Colleagues rated SIMGs and Fellow surgeons highly (average item score 92%, which is just over half-way in the ‘very good’ to ‘excellent’ range). No statistically significant difference was found in scores by rater type, which contributed less than 1% of the variance to average colleague score. The high questionnaire consistency (average α = 0.97) and data reliability (SNR = 0.86) of raw-score colleague responses provide some assurance for the reliability of analysis at the surgeon level after aggregation.

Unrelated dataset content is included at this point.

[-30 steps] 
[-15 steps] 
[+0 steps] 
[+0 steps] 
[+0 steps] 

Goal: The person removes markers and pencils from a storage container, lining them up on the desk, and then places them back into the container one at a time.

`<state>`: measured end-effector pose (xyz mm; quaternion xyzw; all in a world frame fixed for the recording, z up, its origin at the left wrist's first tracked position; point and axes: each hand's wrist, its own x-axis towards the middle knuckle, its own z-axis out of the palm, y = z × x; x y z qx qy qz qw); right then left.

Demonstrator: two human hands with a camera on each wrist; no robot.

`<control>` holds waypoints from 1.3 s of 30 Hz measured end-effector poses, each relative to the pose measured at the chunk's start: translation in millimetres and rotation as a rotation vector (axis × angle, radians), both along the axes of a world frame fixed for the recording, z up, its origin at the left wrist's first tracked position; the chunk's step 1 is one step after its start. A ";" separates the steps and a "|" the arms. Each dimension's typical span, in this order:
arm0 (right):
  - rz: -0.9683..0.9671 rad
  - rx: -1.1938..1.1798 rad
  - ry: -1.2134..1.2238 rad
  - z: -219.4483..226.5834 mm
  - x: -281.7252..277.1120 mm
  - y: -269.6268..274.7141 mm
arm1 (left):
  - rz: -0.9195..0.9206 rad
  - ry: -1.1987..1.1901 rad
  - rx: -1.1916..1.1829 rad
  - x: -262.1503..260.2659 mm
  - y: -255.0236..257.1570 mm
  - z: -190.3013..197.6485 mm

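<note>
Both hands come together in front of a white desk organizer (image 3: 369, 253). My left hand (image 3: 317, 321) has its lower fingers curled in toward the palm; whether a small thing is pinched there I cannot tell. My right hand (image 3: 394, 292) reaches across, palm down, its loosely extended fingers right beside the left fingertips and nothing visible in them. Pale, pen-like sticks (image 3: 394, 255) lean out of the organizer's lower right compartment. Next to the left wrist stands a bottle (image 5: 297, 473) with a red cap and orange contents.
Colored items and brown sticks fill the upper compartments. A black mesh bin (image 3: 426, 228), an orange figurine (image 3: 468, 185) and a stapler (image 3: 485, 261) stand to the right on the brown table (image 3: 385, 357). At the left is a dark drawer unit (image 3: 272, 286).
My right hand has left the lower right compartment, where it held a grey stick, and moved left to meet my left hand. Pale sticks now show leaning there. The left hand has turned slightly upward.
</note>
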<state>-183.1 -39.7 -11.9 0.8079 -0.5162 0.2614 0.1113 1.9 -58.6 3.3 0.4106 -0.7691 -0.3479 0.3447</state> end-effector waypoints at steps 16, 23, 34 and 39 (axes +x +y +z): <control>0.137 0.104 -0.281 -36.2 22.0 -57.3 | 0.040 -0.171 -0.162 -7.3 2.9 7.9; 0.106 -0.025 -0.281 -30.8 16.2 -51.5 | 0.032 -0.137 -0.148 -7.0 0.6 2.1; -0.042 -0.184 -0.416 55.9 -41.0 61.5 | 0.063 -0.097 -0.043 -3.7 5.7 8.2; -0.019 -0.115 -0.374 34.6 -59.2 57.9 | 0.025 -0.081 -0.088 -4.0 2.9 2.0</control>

Interestingly, colleagues were more inclined to provide comments on SIMGs and Fellows’ strengths than to suggest how they could improve. A large proportion of the improvement suggestions focused on continuation of current conduct rather than recommendations of qualities to improve. A greater percentage of SIMGs completed the additional open-ended questions on their strengths and areas for improving effectiveness in contrast to Fellows (74.5% vs 56.0% and 78.6% vs 52.0% respectively). This could be a reflection of the greater number of SIMGs that initially completed the self-evaluation questionnaire in contrast to Fellows. Qualitative analysis found that medical/clinical expertise, personal attributes/behaviour, team work/collaboration and communication were key themes identified as both strengths and areas for improvement for both SIMGs and Fellows.

The relatively high proportion of missing values for Q8 (Maintaining dexterity and technical skills, 24%), Q27 (Improving surgical practice, 20%), Q15 (Responding to cultural and community needs, 17%), Q25 (Showing commitment to lifelong learning), Q26 (Teaching, supervision and assessment, 15%) and Q21 (Playing an active role in clinical teams, 14%) indicates that many colleagues were not able to observe all aspects of a surgeon’s performance before scoring. These items may need to be reviewed before inclusion in subsequent studies to improve the proportion of fully completed questionnaires (54% in this study).

After aggregation, a small but statistically significant difference of 0.53% (Additional file 2: Supplementary Table 1) was found in the item scores received by the two types of surgeon. Fellows received higher scores of 2.4% in Q1 (Demonstrating medical skills and expertise) and 2.3% in Q7 (Recognizing where surgery is needed). These differences may be due to greater emphasis on these aspects during local medical training. In contrast, SIMGs received 2% higher scores in Q10 (Having awareness and insight), 1.6% in Q23 (Leading that inspires others) and 1.1% in Q24 (Supporting others). These differences may be due to greater motivation and desire to demonstrate working well with colleagues. The main reason for the overall difference in scores was that SIMGs performed worse than Fellows at the very bottom end (83.96% and 89.46% for bottom 10^th percentiles, respectively).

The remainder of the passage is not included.